## WORK INSTRUCTION
Report every line from the following entries that contains the string "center".

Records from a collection

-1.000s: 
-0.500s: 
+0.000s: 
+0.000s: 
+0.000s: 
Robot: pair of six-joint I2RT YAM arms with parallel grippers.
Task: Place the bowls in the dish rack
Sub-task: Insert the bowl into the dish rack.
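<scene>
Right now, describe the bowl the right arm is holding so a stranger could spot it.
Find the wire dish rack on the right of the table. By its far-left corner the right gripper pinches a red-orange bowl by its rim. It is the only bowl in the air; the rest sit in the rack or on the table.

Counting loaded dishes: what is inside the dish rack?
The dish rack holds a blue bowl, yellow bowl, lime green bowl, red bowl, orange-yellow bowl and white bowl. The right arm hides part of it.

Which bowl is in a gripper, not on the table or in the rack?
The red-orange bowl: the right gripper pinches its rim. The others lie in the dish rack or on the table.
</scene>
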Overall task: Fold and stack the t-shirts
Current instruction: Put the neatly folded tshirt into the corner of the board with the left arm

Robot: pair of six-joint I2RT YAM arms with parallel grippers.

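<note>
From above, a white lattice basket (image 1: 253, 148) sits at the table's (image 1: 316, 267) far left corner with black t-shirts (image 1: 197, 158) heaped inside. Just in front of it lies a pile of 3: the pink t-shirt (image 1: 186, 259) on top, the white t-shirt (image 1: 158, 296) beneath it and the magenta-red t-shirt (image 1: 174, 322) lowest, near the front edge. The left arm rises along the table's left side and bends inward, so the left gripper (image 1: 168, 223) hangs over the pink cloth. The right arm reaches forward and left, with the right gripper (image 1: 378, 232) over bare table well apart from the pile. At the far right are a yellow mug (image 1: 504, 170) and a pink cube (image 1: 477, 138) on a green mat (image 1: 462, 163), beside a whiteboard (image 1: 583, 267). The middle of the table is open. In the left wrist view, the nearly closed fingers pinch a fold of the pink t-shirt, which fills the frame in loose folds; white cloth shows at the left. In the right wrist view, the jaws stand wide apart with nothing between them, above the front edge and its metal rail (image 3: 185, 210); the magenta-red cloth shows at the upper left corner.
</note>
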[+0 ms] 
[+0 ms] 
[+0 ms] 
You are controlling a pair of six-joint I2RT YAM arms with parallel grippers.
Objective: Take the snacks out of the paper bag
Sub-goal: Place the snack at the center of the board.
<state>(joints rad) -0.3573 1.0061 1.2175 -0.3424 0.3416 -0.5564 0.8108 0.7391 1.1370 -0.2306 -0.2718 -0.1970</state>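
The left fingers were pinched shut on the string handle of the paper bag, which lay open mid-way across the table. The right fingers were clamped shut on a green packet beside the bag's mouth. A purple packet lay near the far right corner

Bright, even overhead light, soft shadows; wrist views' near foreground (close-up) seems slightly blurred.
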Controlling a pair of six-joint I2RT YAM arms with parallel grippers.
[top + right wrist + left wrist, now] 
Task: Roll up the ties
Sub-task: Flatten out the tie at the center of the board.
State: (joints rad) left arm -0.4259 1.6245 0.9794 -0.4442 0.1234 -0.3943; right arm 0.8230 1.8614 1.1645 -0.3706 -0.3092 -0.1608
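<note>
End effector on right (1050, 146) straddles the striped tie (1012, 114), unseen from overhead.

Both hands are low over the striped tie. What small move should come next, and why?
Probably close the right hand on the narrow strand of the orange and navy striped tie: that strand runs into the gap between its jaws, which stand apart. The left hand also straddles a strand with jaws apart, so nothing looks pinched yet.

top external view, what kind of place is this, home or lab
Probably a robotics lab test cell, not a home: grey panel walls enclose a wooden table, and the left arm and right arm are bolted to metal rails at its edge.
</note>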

## ANSWER FOR THE TASK
Sub-goal: Place the snack at the center of the board.
Sub-task: Flatten out the tie at the center of the board.

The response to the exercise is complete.